I have drawn up this hasty sketch of the above case for two prominent reasons; in the place to present your readers with some additional testimony confirmatory of the frequent connection between arthritic and cardiac disease, and in the second place, to illustrate the great benefit often derivable from necroscopic examination. The one is frequently overlooked, the other too sadly neglected."

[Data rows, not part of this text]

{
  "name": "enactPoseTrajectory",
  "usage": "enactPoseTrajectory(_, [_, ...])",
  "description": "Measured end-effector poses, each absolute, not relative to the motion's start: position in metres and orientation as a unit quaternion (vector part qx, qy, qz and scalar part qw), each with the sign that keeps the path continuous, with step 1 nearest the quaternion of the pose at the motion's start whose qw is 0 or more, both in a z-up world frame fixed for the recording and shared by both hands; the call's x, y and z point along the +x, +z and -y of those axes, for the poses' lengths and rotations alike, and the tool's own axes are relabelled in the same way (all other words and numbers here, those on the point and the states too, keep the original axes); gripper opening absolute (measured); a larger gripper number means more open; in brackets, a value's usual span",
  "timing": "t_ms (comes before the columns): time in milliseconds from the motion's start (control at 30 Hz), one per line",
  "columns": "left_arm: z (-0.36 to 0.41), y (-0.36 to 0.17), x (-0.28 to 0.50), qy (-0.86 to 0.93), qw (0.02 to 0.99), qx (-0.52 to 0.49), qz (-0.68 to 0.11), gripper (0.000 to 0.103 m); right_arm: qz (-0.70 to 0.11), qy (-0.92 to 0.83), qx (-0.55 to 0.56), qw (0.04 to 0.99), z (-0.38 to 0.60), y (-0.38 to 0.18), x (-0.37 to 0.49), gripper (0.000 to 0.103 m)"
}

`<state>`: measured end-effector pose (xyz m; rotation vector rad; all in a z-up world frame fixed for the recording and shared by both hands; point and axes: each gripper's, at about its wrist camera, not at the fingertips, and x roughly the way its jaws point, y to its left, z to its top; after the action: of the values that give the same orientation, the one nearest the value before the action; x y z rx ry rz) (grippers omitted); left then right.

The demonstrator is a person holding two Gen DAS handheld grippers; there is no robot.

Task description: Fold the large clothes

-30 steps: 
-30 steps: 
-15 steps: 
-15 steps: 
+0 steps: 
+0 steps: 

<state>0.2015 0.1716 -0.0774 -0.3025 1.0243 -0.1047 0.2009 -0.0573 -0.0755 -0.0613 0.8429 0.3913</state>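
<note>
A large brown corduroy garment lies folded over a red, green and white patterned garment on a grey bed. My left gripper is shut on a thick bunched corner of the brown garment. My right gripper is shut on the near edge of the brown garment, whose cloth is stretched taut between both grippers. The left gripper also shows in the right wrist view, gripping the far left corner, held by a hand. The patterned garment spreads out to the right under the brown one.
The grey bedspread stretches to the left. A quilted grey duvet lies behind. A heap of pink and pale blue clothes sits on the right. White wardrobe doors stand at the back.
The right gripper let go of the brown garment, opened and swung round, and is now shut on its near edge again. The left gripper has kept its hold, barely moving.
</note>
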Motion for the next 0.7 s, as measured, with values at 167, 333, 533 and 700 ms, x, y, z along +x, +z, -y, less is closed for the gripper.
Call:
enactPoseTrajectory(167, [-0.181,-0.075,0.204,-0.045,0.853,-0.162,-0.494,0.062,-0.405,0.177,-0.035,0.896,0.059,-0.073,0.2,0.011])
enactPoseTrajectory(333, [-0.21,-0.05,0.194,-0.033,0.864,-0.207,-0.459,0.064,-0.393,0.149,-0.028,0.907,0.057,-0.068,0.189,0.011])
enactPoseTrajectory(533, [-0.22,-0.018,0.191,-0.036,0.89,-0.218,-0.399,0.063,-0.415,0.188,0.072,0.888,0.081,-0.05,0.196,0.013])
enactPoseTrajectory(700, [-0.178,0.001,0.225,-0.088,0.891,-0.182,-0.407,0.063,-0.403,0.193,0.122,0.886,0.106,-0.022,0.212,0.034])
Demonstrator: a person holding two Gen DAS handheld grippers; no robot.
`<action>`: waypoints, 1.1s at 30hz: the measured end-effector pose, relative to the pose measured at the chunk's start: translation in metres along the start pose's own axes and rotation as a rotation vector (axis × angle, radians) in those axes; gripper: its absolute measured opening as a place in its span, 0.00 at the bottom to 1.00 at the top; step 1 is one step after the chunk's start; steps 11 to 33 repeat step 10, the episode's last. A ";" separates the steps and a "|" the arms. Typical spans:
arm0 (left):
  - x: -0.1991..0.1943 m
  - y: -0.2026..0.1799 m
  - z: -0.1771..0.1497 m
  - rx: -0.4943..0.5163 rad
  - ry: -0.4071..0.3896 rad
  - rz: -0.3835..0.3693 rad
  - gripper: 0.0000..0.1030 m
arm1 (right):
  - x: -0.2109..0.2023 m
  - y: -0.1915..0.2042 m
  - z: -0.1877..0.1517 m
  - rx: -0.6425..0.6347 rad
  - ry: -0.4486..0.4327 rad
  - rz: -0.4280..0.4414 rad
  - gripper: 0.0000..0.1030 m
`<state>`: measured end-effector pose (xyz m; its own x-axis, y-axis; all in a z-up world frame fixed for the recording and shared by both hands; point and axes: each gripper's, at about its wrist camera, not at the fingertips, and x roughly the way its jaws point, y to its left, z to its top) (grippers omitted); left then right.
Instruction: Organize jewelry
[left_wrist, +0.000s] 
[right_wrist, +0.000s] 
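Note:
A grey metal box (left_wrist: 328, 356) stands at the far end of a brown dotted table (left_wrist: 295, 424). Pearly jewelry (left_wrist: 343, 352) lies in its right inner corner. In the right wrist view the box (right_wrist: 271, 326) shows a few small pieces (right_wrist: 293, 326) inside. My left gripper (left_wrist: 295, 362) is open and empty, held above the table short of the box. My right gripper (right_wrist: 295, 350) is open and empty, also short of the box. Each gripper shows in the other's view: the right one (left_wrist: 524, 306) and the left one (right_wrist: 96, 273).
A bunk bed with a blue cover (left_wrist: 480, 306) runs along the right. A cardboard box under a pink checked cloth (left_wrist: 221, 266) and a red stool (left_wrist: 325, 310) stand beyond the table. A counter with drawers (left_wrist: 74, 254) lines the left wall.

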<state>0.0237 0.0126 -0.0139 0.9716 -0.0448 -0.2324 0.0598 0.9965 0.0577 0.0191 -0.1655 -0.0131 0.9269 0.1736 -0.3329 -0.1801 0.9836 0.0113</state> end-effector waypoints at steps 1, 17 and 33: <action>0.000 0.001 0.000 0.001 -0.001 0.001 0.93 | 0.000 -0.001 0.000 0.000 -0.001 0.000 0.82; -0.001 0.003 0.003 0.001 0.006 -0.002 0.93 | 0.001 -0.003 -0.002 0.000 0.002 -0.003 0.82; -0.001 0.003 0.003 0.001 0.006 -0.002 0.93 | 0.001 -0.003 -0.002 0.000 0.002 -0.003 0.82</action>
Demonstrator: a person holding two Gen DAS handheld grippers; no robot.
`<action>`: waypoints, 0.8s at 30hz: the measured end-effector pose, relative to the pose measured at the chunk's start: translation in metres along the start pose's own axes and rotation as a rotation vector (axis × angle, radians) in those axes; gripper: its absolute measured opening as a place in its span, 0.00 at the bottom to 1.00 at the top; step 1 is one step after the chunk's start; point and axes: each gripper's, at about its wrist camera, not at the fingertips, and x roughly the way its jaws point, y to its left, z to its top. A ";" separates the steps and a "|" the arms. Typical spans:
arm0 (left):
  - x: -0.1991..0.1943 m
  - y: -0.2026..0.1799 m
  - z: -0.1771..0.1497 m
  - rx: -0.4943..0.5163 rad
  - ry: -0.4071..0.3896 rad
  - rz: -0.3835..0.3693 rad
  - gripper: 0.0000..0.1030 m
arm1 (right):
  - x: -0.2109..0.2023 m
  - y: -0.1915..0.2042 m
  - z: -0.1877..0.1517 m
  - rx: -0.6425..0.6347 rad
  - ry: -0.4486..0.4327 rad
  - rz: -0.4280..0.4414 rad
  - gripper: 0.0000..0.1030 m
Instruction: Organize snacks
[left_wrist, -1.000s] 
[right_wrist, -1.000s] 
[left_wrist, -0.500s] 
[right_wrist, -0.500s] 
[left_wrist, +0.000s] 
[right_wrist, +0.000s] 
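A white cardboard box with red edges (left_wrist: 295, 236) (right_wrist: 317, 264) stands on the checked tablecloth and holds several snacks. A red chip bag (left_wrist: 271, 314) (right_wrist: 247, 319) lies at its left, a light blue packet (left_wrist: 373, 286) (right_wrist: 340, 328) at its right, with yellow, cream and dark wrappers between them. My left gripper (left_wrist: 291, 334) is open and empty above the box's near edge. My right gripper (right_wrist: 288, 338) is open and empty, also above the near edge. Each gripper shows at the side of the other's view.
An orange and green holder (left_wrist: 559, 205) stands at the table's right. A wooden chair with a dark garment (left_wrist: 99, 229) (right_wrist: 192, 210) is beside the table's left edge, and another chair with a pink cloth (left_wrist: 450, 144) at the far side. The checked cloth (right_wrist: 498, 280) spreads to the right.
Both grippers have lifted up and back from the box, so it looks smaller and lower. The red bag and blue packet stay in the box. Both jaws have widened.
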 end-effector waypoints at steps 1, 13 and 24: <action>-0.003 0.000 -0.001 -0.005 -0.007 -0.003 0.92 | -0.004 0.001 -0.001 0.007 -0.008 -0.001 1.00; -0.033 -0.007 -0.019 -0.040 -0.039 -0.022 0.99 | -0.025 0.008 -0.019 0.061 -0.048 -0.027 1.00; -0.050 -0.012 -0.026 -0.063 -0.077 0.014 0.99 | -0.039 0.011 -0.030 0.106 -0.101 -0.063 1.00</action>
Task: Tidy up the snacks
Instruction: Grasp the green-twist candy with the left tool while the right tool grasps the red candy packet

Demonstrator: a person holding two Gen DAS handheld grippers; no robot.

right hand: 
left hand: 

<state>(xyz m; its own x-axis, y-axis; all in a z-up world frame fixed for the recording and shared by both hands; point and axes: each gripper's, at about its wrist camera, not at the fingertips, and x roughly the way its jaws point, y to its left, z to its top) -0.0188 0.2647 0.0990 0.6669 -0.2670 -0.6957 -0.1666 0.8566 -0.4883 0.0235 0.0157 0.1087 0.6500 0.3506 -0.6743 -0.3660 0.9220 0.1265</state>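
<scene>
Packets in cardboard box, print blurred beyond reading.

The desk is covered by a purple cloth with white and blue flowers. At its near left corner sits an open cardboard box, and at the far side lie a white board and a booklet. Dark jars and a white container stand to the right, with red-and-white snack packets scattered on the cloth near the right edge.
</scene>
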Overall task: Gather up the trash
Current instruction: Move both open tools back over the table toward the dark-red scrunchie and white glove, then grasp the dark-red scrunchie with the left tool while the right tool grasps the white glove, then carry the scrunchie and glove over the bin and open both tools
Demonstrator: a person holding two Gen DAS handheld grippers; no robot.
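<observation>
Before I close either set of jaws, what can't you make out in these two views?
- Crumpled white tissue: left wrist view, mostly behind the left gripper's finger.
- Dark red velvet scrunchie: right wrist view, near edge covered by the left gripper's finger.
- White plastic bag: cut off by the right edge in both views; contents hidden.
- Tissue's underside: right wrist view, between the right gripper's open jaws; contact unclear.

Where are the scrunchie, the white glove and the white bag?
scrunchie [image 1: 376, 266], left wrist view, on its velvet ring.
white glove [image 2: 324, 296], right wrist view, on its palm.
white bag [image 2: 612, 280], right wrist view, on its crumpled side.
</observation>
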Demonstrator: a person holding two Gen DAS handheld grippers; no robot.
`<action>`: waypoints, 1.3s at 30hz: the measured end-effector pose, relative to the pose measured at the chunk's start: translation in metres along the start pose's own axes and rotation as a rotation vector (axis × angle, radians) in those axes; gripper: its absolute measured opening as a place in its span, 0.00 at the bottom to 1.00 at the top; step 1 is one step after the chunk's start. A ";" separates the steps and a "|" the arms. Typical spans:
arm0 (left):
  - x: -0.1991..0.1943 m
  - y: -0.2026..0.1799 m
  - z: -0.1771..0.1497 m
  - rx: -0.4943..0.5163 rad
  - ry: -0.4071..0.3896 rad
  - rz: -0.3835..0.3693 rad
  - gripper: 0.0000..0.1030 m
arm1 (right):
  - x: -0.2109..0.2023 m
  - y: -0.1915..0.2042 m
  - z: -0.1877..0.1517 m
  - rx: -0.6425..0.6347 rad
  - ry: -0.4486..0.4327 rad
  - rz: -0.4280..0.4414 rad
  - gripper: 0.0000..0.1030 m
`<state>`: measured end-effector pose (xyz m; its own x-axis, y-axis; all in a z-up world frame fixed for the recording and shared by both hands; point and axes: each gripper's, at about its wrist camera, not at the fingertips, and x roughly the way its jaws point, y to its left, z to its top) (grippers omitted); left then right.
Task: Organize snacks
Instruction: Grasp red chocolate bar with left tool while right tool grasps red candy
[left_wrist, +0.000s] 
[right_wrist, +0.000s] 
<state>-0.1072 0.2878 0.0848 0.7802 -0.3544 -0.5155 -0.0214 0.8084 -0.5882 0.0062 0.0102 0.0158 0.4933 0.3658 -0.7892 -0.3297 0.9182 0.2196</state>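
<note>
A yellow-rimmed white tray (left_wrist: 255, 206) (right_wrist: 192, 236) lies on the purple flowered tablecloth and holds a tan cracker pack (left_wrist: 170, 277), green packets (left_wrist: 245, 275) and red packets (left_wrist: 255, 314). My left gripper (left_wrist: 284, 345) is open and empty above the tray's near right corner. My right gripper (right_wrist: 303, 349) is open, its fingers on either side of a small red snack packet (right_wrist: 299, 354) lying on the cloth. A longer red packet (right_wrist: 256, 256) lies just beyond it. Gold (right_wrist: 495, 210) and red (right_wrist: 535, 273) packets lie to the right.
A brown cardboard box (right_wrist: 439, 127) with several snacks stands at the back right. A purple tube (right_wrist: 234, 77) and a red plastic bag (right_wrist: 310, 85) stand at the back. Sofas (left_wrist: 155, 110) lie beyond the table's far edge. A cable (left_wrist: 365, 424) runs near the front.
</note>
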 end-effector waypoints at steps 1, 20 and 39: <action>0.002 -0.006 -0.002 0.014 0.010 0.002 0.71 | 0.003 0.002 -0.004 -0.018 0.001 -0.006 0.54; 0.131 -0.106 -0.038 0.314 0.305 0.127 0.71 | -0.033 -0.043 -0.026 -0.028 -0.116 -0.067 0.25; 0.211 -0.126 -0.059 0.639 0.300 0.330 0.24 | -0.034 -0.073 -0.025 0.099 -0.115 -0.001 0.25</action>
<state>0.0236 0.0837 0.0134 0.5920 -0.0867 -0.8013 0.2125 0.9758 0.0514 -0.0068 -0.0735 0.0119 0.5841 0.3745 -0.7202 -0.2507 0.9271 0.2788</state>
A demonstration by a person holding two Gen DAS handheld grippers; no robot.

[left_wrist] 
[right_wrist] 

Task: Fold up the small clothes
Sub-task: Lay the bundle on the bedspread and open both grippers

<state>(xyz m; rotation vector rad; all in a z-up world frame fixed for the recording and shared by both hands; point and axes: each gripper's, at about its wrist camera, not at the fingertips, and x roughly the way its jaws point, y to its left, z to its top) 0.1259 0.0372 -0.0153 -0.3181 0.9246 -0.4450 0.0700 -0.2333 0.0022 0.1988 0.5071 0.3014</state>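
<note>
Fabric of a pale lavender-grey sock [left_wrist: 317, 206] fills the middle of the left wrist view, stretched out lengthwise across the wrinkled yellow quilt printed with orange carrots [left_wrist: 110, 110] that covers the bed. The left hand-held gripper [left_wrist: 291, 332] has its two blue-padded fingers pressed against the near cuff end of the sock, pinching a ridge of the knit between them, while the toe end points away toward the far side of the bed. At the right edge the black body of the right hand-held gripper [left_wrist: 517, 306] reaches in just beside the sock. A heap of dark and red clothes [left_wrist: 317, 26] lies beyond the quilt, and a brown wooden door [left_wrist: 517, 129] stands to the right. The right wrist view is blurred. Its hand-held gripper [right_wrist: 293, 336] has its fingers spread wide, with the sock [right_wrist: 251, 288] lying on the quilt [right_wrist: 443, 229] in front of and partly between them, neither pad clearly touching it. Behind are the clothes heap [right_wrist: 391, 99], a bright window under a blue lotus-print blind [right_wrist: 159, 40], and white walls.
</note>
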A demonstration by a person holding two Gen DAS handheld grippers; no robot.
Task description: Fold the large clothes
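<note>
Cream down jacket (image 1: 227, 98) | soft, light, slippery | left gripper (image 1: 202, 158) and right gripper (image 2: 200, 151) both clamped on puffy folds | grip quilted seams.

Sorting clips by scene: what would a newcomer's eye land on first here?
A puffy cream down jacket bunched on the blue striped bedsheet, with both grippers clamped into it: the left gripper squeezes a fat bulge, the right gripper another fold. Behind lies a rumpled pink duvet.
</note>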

In the fall of 1850 I concluded to return to Davenport where my mother and sister lived and take up my home with them and utilize my little knowledge of drugs and medicine and get a livelihood by opening a small drug store, which would also afford leisure time to enable me to read law. This I continued to do until the spring of 1852, when I applied for admission to the bar of the District Court of Scott County, Iowa, and on motion of Mr. Austin Corbin, a man very well-known afterwards in Iowa and elsewhere, I was admitted. The same year I was elected prosecuting attorney for the county for the county and practiced law in Scott and adjoining counties until 1858, when I was elected Judge of the District Court of the Seventh Judicial District for the Counties of Muscatine, Scott, Clinton and Jackson; re-elected four years afterwards. Was then transferred to the Supreme bench of the State and was re-elected six years afterwards. Before qualifying for my second term I was appointed by President Grant, United States Circuit Judge for the Eighth Judicial Circuit comprising the States of Minnesota, Iowa, Missouri, Arkansas, Kansas, Nebraska, and afterwards Colorado. I held the last mentioned office for ten years, until 1879, when I resigned the same to accept the professorship of law at Columbia University and removed east, where I have ever since practiced my profession. I find the little knowledge that I acquired of medicine and its principles not only to be a great satisfaction to me throughout my life but at times to be of utility, and I maintained a nominal connection with the medical profession until about the period when I came to New York by delivering each year lectures on medical jurisprudence at the Iowa University to the combined law and medical classes of that institution.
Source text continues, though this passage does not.